Single by Big Audio Dynamite

from the album This Is Big Audio Dynamite
- B-side: "A Party"
- Released: June 1986
- Genre: Alternative dance; post-punk; dance-punk; experimental rock;
- Length: 6:29
- Label: CBS
- Songwriter(s): Mick Jones; Don Letts;
- Producer(s): Mick Jones

Big Audio Dynamite singles chronology
| "E=MC^{2}" (1986) | "Medicine Show" (1986) | "C'mon Every Beatbox" (1986) |

Music video
- "Medicine Show" on YouTube

= Medicine Show (song) =

"Medicine Show" is a song by the English band Big Audio Dynamite, released as both a 7" and 12" single from their debut studio album, This Is Big Audio Dynamite (1985). Written by Mick Jones and Don Letts about a fictitious medicine show, and following the success of "E=MC^{2}", "Medicine Show" was released as the third and final single from the album, peaking at No. 29 on the UK Singles Chart, and No. 42 on Billboard's Modern Rock Tracks chart. It was their final top 40 single in the UK with the original line-up.

== Music video ==
The music video for "Medicine Show", directed by Don Letts, featured two other former members of the Clash, Joe Strummer and Paul Simonon as police officers as well as Neneh Cherry and Andi Oliver of the band Rip Rig + Panic, and John Lydon of the Sex Pistols and Public Image Ltd.

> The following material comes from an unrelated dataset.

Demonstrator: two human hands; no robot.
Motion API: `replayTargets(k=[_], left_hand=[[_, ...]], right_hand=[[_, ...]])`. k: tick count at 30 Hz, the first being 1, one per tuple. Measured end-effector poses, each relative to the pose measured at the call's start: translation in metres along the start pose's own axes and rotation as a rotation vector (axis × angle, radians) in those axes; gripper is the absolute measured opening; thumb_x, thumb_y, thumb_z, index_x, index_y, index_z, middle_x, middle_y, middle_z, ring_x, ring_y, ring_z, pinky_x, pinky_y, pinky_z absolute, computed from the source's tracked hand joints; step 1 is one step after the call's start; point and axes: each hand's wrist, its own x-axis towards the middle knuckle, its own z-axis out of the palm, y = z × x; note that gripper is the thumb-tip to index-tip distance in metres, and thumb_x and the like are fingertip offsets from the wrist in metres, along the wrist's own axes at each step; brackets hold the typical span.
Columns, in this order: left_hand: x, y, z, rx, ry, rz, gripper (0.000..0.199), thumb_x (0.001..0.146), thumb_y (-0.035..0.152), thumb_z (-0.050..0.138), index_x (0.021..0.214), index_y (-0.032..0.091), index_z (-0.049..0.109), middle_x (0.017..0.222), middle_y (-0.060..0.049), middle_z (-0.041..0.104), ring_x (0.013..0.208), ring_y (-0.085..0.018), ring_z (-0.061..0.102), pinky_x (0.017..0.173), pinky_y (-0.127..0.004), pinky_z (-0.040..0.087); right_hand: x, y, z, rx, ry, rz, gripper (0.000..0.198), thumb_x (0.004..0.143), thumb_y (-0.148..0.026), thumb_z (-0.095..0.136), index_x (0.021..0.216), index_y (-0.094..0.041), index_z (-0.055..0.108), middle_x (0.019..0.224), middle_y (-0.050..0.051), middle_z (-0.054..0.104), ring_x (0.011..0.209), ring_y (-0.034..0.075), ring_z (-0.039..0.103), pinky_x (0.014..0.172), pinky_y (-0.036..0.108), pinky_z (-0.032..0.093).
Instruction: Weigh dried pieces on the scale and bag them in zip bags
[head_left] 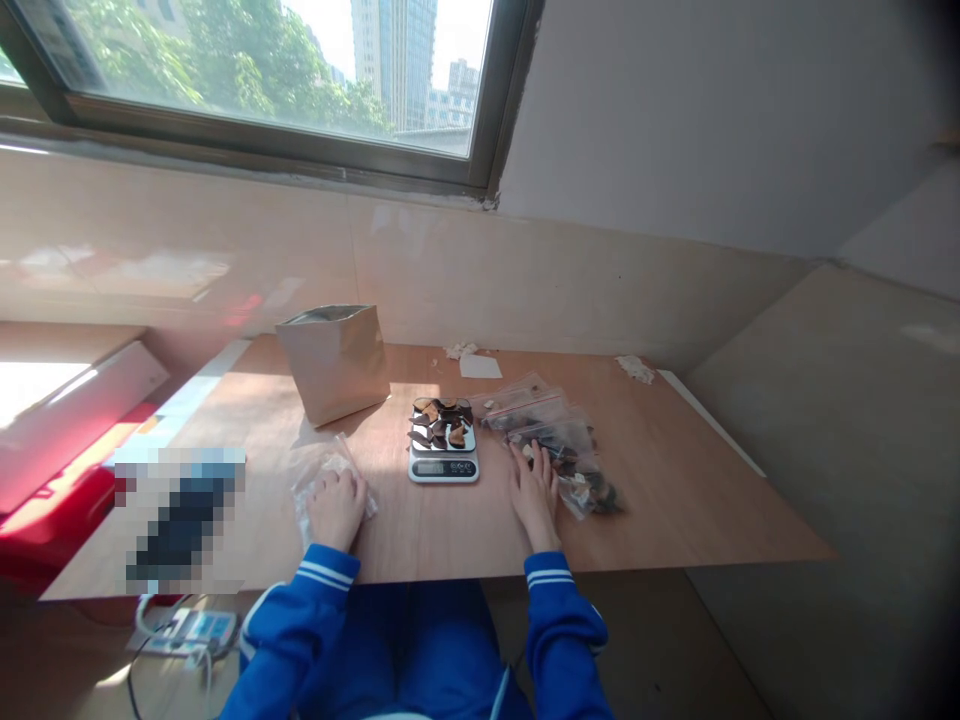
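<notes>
My left hand (336, 508) lies on a crumpled clear plastic bag (301, 482), its fingers curled over the film. Between my hands stands a white kitchen scale (444, 482) with a dark display strip; I cannot read its number. Several dark, curved dried pieces (433, 432), some with brown faces, are spread on its plate. My right hand (534, 497) rests on the table with fingers stretched forward, the tips touching the near side of a pile of zip bags (574, 440). Dark pieces show through those clear bags.
An upright kraft paper pouch (335, 365) stands open-topped behind my left hand. A white paper slip (480, 367) and crumpled white scraps (636, 369) lie along the back. At left is a pixelated dark object (184, 515). A power strip (191, 632) sits below the table edge.
</notes>
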Motion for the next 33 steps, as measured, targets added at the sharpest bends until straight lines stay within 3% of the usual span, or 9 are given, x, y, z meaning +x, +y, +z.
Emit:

== Samples used on the track ==
Sampled liberally throughout this song are sound bites from four motion pictures, three of them Spaghetti Westerns. This list is based on order of appearance.
- "Get three coffins ready." (Clint Eastwood from 1964's A Fistful of Dollars)
- "Who the hell is that? One bastard goes in and another comes out....I'm innocent of everything!" (Eli Wallach from 1966's The Good, the Bad and the Ugly)
- "You makin' some kinda joke?" (A Fistful of Dollars)
- "I don't think it's nice, you laughin'." (Eastwood from A Fistful of Dollars)
- "Wanted in fourteen counties of this State, the condemned is found guilty of crimes of murder, armed robbery of citizens, state banks and post offices, the theft of sacred objects, arson in a state prison, perjury, bigamy, deserting his wife and children, inciting prostitution, kidnapping, extortion, receiving stolen goods, selling stolen goods, passing counterfeit money, and contrary to the laws of this State, the condemned is guilty of using marked cards...Therefore, according to the powers vested in us, we sentence the accused here before us, Tuco Benedicto Pacifico Juan Maria Ramirez ('Known as The Rat') and any other aliases he might have, to hang by the neck until dead. May God have mercy on his soul. Proceed." (The Good, the Bad and the Ugly; "Known as The Rat" was uttered by Eastwood.)
- Ennio Morricone's main theme to The Good, The Bad and The Ugly.
- "Duck, you sucker!" (James Coburn from 1971's Duck, You Sucker!)
- "I don't have to show you any stinkin' badges!" (Alfonso Bedoya from 1948's The Treasure of the Sierra Madre)
- Laughter from The Treasure of the Sierra Madre.

== Track listing ==
7" single
1. "Medicine Show" – 4:25
2. "A Party" – 4:44

12" single
1. "Medicine Show" – 8:58
2. "A Party (Dub)" – 10:20

== Chart performance ==

| Chart | Position |
|---|---|
| UK Singles Chart | 29 |
| US Billboard Hot Dance Club Play chart | 42^{[A]} |

- A"Medicine Show" and "This Is Big Audio Dynamite" charted together on the Billboard Hot Dance Club Play chart.